The International Health Partnership (IHP+) has launched a public web site to facilitate the dissemination of information and tools related to strengthening health systems and services.

The IHP+ is a partnership which includes 13 partner countries, United Nations agencies including UNAIDS, bilateral donors, civil society and private sector partners.

Launched in September 2007, the initiative aims to increase donor, country and international coordination on health and development issues in order to make progress on achieving the health-related Millennium Development Goals—reducing child mortality, improving maternal health, and halting and reversing the spread of HIV.

Participants signed a compact agreeing to work together within countries’ national plans to improve coordination in order to address problems related to health worker staffing, infrastructure, health commodities, logistics, tracking progress, and effective financing.

Each of the 13 participating countries has provided a Country stocktaking report that documents the current state of health systems strengthening and describes progress made to date along with the continued challenges.

The web site will serve as a forum for participating countries to present the results of stock-taking exercises and, in some cases, draft road maps to development of the compact.
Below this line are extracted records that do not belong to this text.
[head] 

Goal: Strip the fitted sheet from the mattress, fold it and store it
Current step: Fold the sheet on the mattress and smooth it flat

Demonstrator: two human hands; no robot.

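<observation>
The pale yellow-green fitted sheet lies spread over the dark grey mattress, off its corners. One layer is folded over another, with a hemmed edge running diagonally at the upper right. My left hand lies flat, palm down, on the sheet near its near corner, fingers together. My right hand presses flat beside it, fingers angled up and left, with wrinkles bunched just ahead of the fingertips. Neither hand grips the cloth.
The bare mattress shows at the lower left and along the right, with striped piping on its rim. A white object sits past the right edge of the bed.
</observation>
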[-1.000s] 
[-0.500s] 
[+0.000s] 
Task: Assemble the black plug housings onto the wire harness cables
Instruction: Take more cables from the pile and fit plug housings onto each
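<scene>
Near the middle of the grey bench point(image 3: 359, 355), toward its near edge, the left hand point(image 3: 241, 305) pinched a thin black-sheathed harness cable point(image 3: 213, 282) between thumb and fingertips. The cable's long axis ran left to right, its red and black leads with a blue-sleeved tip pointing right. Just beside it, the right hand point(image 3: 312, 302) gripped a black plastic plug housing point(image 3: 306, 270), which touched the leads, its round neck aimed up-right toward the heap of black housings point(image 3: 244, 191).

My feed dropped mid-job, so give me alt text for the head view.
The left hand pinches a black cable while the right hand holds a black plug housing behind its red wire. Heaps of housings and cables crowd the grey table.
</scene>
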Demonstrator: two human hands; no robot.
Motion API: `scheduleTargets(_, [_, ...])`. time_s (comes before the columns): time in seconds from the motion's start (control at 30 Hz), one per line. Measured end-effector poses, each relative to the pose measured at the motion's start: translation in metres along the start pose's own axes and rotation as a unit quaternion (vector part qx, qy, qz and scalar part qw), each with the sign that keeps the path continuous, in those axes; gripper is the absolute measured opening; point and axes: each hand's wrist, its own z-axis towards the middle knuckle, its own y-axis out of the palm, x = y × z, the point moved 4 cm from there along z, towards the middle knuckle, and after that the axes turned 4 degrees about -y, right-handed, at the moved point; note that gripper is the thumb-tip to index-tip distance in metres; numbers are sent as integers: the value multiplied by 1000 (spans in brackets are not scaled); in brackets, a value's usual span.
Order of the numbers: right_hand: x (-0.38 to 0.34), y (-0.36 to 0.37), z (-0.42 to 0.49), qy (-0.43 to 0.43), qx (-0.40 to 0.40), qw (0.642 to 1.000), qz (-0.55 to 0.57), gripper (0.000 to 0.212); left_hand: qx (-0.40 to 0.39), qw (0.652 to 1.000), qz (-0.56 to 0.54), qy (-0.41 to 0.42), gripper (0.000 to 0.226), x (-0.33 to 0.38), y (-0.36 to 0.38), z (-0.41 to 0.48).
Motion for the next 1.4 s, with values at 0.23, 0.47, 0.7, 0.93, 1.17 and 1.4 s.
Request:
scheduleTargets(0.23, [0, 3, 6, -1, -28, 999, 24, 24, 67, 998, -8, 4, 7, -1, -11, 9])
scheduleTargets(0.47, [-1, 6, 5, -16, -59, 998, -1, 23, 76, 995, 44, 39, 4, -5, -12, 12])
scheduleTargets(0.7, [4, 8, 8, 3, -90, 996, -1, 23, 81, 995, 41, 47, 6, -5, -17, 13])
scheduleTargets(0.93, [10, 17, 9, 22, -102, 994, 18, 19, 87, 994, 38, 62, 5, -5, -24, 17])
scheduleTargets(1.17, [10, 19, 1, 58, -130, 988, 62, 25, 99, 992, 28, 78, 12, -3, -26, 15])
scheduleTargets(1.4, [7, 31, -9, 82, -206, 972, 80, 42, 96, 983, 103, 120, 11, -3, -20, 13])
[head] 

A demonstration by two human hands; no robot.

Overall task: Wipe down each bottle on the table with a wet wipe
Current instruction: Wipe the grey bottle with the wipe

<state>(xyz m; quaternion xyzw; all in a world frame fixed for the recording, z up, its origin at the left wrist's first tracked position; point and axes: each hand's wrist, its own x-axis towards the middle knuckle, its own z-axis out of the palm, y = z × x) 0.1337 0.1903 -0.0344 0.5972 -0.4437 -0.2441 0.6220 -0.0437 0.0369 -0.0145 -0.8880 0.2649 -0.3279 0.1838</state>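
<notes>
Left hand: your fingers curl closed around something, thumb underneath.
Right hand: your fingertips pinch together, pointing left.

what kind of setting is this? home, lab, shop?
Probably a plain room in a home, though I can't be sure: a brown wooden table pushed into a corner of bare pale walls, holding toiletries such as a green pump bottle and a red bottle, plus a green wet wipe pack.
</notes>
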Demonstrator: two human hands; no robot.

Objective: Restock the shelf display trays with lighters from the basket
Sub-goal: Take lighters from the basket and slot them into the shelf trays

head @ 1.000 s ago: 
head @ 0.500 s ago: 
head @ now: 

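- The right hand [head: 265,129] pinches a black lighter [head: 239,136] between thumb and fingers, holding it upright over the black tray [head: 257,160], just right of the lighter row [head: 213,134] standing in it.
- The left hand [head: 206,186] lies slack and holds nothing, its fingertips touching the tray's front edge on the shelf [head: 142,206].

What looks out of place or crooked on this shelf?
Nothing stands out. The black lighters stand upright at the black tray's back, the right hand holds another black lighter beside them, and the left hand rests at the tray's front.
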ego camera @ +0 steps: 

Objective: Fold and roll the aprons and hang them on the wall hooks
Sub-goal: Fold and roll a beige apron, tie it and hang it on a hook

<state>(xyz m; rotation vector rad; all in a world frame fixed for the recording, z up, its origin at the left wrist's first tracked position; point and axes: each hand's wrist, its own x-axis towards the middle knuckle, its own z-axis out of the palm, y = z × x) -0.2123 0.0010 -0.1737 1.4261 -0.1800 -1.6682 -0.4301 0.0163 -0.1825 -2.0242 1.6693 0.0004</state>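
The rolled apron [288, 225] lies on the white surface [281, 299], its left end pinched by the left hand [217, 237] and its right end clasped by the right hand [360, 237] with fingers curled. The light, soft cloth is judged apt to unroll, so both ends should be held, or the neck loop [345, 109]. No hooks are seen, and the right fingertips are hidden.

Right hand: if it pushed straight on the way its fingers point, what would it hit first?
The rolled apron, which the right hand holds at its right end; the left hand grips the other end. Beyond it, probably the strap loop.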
As these documents become available, they will be added to the web site.

The IHP+ work plan, progress reports as well as meeting minutes and other official documents can all be accessed on this new web site.
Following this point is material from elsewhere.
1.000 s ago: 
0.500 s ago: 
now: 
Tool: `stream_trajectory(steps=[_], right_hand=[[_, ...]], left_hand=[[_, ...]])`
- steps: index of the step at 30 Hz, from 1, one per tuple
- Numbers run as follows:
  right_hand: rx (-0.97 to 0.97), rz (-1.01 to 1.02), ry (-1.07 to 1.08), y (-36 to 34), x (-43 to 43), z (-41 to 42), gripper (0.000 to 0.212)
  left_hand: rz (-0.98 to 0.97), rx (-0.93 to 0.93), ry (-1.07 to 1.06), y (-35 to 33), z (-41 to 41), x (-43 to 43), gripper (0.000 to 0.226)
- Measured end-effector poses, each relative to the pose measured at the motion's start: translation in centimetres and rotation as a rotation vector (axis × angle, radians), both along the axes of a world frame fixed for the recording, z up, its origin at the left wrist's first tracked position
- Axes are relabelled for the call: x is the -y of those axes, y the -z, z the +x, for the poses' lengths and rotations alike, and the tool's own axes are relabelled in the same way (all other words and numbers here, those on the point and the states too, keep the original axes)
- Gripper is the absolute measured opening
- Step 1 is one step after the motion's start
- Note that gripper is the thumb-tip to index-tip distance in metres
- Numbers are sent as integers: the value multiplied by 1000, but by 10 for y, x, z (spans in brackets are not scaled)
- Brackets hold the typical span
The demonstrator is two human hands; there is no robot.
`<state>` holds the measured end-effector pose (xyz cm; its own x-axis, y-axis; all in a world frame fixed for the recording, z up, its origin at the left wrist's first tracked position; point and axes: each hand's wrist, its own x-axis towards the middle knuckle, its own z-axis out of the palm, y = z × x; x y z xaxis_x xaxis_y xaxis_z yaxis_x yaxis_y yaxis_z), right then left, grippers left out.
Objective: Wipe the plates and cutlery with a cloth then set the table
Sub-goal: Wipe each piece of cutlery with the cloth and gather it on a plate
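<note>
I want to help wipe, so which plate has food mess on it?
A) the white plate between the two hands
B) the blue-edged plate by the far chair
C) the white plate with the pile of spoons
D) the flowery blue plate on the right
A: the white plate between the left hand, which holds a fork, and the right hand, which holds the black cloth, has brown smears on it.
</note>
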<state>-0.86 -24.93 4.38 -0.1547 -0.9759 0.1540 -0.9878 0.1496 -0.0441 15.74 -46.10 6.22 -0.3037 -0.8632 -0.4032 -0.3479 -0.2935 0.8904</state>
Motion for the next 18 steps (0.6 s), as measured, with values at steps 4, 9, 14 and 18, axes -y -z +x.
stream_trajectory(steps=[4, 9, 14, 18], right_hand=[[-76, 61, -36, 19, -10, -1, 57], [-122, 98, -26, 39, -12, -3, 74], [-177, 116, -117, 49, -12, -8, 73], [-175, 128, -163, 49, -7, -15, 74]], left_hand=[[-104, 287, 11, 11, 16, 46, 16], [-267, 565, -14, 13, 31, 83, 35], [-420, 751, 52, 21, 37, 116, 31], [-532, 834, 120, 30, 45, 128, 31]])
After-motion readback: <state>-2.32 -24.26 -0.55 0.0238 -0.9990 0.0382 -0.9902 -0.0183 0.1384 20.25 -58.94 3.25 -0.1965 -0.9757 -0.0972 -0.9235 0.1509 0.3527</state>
It is hoped that this site will become a useful tool to meet one of the objectives of IHP+: “Ensure mutual accountability and monitoring of performance.”

“Sharing knowledge through this partnership can help lead to better coordinated and more transparent responses to strengthening national health care systems,” said UNAIDS Executive Office Director, Tim Martineau.

“UNAIDS is happy to be a partner in this initiative which emphasizes actions which are country-led and country-focused and which will help deliver on our shared goal of achieving universal access treatment targets.”

IHP+ aims to scale-up coverage and use of health services in order to deliver improved health outcomes against the health-related Millennium Development Goals and universal access commitments.

Partners will work together to ensure that health plans are well-designed, well-supported and well-implemented and to make their work more effective and better aligned with developing countries’ established priorities.